WHAT TO PRODUCE: In the copy, every line of the material that follows must appear exactly, and no pictures should.

SUPPLIED INFORMATION:
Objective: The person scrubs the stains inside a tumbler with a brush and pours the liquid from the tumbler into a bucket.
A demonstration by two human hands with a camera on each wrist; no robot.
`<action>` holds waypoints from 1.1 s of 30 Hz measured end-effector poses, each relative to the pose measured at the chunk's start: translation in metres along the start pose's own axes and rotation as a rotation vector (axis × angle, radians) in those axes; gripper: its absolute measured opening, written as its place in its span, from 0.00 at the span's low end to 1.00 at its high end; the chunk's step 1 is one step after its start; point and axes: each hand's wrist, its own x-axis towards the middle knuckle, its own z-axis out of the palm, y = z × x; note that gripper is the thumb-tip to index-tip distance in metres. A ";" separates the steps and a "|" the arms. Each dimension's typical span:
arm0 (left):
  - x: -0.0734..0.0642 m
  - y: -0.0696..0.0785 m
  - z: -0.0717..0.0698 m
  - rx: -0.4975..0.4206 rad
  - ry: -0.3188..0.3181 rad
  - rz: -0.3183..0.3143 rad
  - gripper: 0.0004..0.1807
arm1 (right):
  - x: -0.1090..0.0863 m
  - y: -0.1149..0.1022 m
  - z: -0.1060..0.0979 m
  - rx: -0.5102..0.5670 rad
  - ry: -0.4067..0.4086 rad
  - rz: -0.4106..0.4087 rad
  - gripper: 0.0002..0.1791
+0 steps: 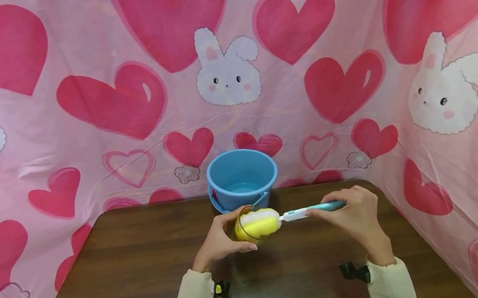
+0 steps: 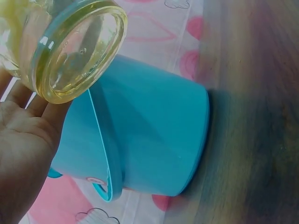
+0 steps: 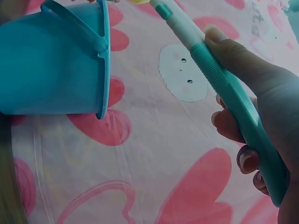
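My left hand (image 1: pixel 219 242) grips a clear amber drinking glass (image 2: pixel 79 58), tipped on its side above the table with its mouth toward the right. In the left wrist view the glass's thick round base faces the camera, with small droplets on it. A bottle brush has a yellow and white sponge head (image 1: pixel 264 226), whose left end is within the glass's mouth while the rest sticks out. My right hand (image 1: pixel 359 213) holds the brush by its teal and white handle (image 3: pixel 233 100), thumb along the ridged part and fingers curled round it.
A blue bucket (image 1: pixel 241 161) with a little water at its bottom stands at the table's back edge, just beyond the glass. Its handle (image 2: pixel 105 135) hangs down. The brown wooden table (image 1: pixel 145 264) meets a pink cloth (image 1: pixel 298 110) with hearts and rabbits behind.
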 end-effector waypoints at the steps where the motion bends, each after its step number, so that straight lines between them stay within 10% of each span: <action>1: 0.000 0.000 0.001 -0.005 0.002 0.001 0.43 | 0.000 0.000 0.000 0.002 0.003 0.003 0.26; 33: -0.004 -0.003 0.000 0.063 0.064 -0.033 0.45 | -0.006 0.005 -0.018 -0.074 -0.196 0.476 0.16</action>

ANSWER BOX:
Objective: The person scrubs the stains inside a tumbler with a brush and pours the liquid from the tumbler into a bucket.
A demonstration by two human hands with a camera on each wrist; no robot.
`<action>` holds waypoints from 1.1 s of 30 Hz measured end-effector poses, each relative to the pose measured at the chunk's start: translation in metres along the start pose's own axes and rotation as a rotation vector (axis × angle, radians) in those axes; gripper: its absolute measured opening, written as its place in its span, from 0.00 at the span's low end to 1.00 at its high end; the chunk's step 1 is one step after its start; point and axes: each hand's wrist, its own x-axis towards the middle knuckle, its own z-axis out of the palm, y = z × x; note that gripper is the thumb-tip to index-tip distance in metres. A ";" separates the steps and a "|" the arms. Each dimension's typical span:
arm0 (left):
  - x: -0.0734..0.0642 m
  - y: -0.0696..0.0785 m
  - z: -0.0717..0.0698 m
  - rx: -0.4975..0.4206 rad
  - ry: -0.3188..0.3181 rad
  - rz: -0.3183..0.3143 rad
  - gripper: 0.0004..0.1807
arm1 (right):
  - x: -0.1090..0.0863 m
  - y: -0.1149..0.1022 m
  - z: -0.1060..0.0979 m
  - rx: -0.5102..0.5670 rad
  - ry: -0.4067..0.4086 rad
  - rz: -0.4106..0.4087 rad
  - gripper: 0.0002..0.1791
+0 steps: 
+0 steps: 
+0 steps: 
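My left hand (image 1: pixel 219 242) grips a clear amber drinking glass (image 2: pixel 79 58), tipped on its side above the table with its mouth toward the right. In the left wrist view the glass's thick round base faces the camera, with small droplets on it. A bottle brush has a yellow and white sponge head (image 1: pixel 264 226), whose left end is within the glass's mouth while the rest sticks out. My right hand (image 1: pixel 359 213) holds the brush by its teal and white handle (image 3: pixel 233 100), thumb along the ridged part and fingers curled round it.
A blue bucket (image 1: pixel 241 161) with a little water at its bottom stands at the table's back edge, just beyond the glass. Its handle (image 2: pixel 105 135) hangs down. The brown wooden table (image 1: pixel 145 264) meets a pink cloth (image 1: pixel 298 110) with hearts and rabbits behind.
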 end-effector waypoints at the steps where the motion bends, each after its step number, so that straight lines between them stay within 10% of each span: <action>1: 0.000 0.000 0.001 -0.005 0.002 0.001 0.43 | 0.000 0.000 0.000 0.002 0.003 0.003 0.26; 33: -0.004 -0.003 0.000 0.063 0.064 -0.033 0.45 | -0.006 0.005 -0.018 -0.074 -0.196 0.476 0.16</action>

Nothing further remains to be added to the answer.